More vehicles on the roads, a faster traffic flow and a distracting stream of information all impose considerable demands on drivers, however the active safety systems found in many modern vehicles make it far easier to avoid incidents and accidents.
In November 2015 a EU-wide requirement for new 2- and 3-axle trucks to have automatic emergency braking systems fitted was introduced. At present the emergency braking system must reduce the truck’s speed by 10 km/h. Next year, this will be tightened to 20 km/h.
“It’s great that the legislation is becoming stricter but I still feel the legal requirements are too low,” says Carl Johan Almqvist, traffic and product safety director at Volvo Trucks. “If you are driving at 80 km/h when the emergency braking system is deployed, you need to cut your speed by far more than just 20 km/h to avoid a massive collision if the vehicle in front has come to a standstill.”
Volvo Trucks has developed a system that goes well beyond both current and future legal requirements.
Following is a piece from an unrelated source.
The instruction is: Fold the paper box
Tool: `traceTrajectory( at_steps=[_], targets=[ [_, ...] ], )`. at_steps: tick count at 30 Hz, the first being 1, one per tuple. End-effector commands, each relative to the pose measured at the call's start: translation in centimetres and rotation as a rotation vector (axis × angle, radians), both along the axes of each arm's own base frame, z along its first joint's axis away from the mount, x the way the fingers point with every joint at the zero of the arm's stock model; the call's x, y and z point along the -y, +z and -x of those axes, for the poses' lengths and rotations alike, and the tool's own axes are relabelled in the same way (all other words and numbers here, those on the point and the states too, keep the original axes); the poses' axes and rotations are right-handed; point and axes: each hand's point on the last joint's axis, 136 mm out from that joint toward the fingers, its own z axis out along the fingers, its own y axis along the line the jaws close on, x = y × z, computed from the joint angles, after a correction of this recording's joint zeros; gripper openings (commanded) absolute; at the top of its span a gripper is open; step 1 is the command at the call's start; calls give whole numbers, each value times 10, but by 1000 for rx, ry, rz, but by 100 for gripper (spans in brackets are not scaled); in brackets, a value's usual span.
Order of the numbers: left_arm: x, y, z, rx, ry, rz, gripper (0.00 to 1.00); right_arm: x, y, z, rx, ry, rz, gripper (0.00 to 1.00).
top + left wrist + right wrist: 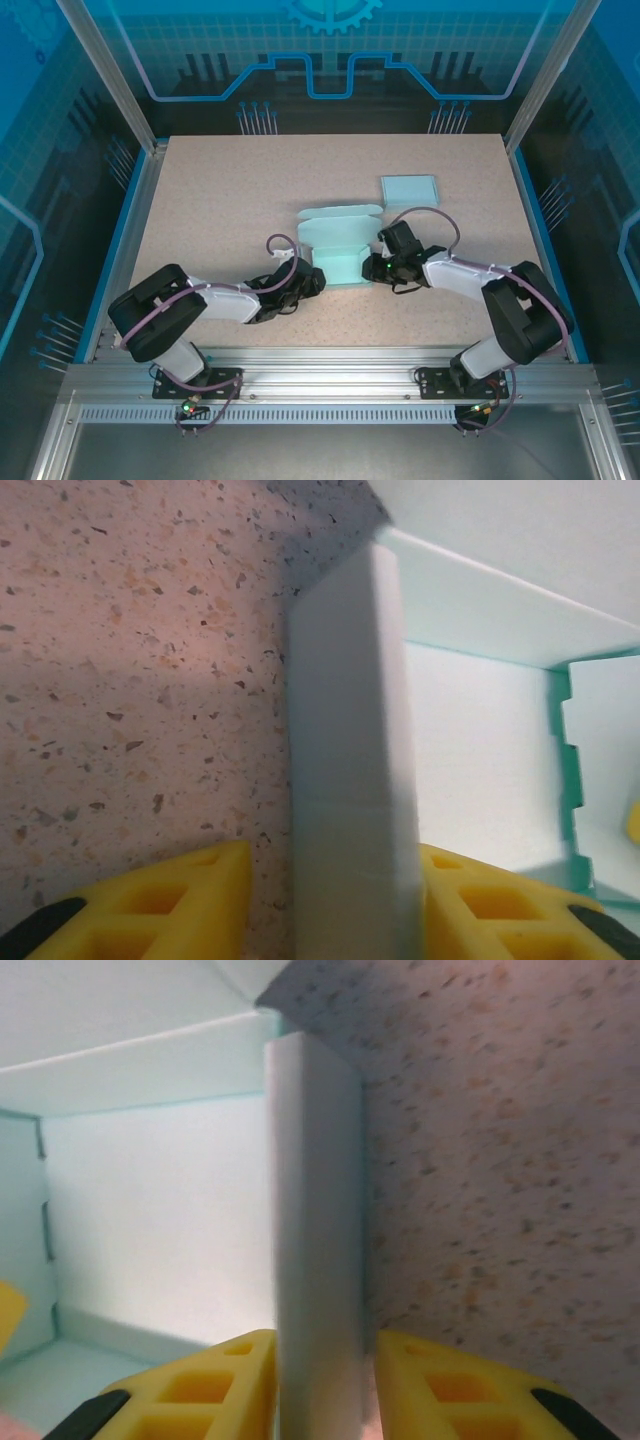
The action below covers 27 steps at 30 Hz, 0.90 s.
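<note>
Paper box point(340, 255): wrist views show left pincer point(335, 860), right pincer point(325, 1345) straddling walls.

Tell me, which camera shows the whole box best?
Top external: it shows the whole box with its lid open. The left wrist view shows one side wall up close; the right wrist view, the opposite wall.

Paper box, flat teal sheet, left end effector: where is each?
paper box point(338, 243), top external view, its middle.
flat teal sheet point(409, 189), top external view, its centre.
left end effector point(350, 900), left wrist view, between the yellow fingertips.
</note>
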Motion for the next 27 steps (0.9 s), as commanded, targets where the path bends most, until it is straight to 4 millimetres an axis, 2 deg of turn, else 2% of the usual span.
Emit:
traceTrajectory(
  at_steps=[1, 6, 9, 10, 12, 19, 23, 27],
  targets=[
    [9, 1, 3, -8, -26, 19, 44, 30, -17, 8, -37, -9, 230, 32],
    [8, 5, 3, 3, -23, 24, 45, 33, -23, 5, -49, 13, 351, 31],
    [5, 8, 4, 15, -17, 22, 45, 41, -29, 8, -64, 30, 487, 29],
    [3, 10, 4, 21, -15, 19, 45, 38, -24, 2, -50, 34, 529, 29],
    [-1, 13, 4, 31, -10, 10, 46, 38, -25, 4, -48, 57, 619, 27],
    [-10, 23, 6, 63, 2, -9, 47, 29, -33, 5, -69, 129, 806, 4],
    [-15, 25, 7, 71, 13, -19, 48, 29, -36, 6, -79, 158, 937, 0],
    [-18, 27, 6, 77, 21, -28, 49, 24, -47, 9, -104, 187, 969, 0]
  ],
)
The system, which was introduced in 2012, focuses primarily on alerting the driver to the risk of a collision.
“In many cases this is enough for the driver to quickly assess the situation and avoid an accident,” explains Almqvist.
The emergency brake is only used if it is absolutely necessary, and it is deployed extremely quickly. The braking speed – or retardation – is about 7 m/sec2, which is on par with what many passenger cars can manage. In practice this means that the truck’s speed can be cut from 80 to 0 km/h in about 40 metres.
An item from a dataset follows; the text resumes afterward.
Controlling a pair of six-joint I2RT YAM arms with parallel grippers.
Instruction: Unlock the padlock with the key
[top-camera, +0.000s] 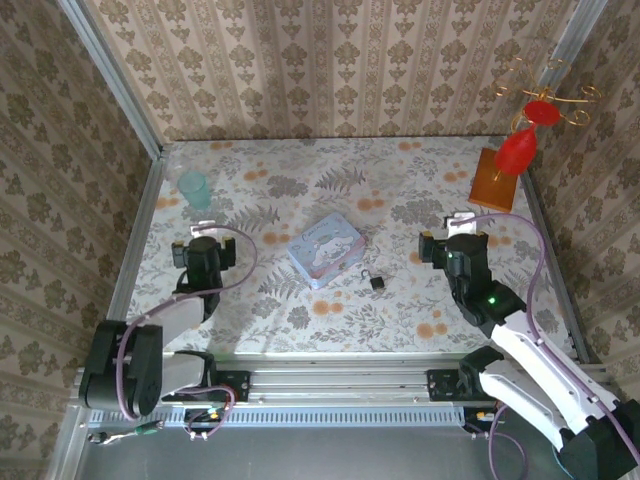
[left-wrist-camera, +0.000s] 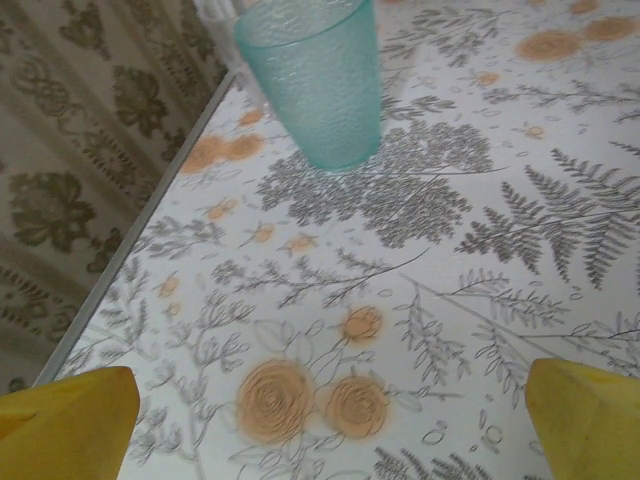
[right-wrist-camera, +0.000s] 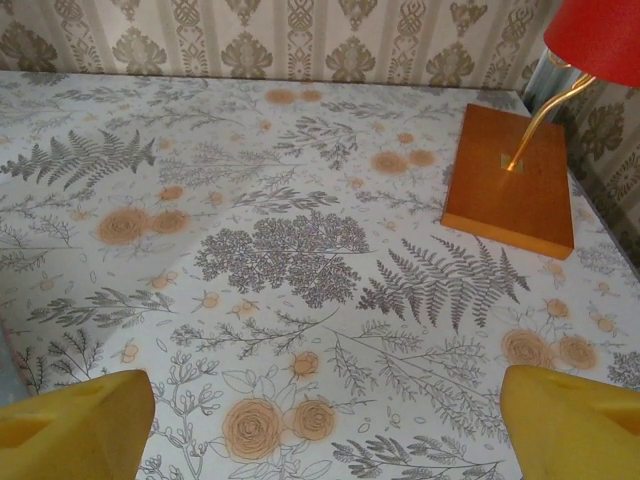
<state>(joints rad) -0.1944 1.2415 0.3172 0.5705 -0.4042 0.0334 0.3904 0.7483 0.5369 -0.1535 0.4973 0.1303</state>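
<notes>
The padlock (top-camera: 377, 282) is a tiny dark block with a thin metal loop. It lies on the flowered table (top-camera: 300, 330) just right of a pale blue tin (top-camera: 325, 250). The key is too small to make out. My left gripper (top-camera: 205, 229) hovers left of the tin, well away from the padlock. In the left wrist view that gripper (left-wrist-camera: 330, 425) is open, its yellow fingertips (left-wrist-camera: 70, 420) wide apart over bare cloth. My right gripper (top-camera: 462, 222) is to the right of the padlock. The right wrist view shows it (right-wrist-camera: 325, 425) open too, with nothing between its fingertips (right-wrist-camera: 575, 420).
A teal plastic cup (top-camera: 192, 187) (left-wrist-camera: 315, 80) stands at the back left, just ahead of the left gripper. A wooden base (top-camera: 497, 178) (right-wrist-camera: 510, 180) with a brass stem and red ornaments (top-camera: 520, 145) stands at the back right. Patterned walls enclose the table.
</notes>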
The system monitors the vehicles in front with the help of camera and radar technology and functions irrespective of weather conditions or darkness. If there is a risk of collision, the driver is alerted via gradually escalating light and acoustic signals. If the system does not detect a response from the driver, the truck automatically starts braking gently. If the driver still does not respond, the emergency brake is deployed until the vehicle comes to a complete standstill. After a further five seconds without any movement of the steering wheel or other reaction, the handbrake is automatically engaged, a safety measure to prevent the truck from rolling if the driver is in shock or is unconscious.
When the emergency brake is deployed, the brake lights start flashing to warn vehicles to the rear, and when the truck’s speed drops to 5 km/h the flashing emergency warning lights are also activated.
Volvo’s system also functions on winding roads and can differentiate between roadside guard rails and genuine obstacles such as vehicles, including motorbikes. In order to gain the full benefit of the system, it is essential to ensure that all functions, such as the ABS brakes, are activated on both truck and trailer.
Considering the short period that has passed since the introduction of emergency brake legislation, it will take some time before its positive effects are reflected in accident statistics. However, Volvo Trucks is convinced of the benefits of the emergency braking system and other active safety devices.
“Our active safety systems are part of a holistic solution that clearly helps reduce risks in traffic, but it is important to bear in mind that technology alone cannot do the job. A safe traffic environment requires active interaction between all road users. An experienced, attentive driver who handles his or her vehicle responsibly is still the best form of accident prevention,” says Almqvist.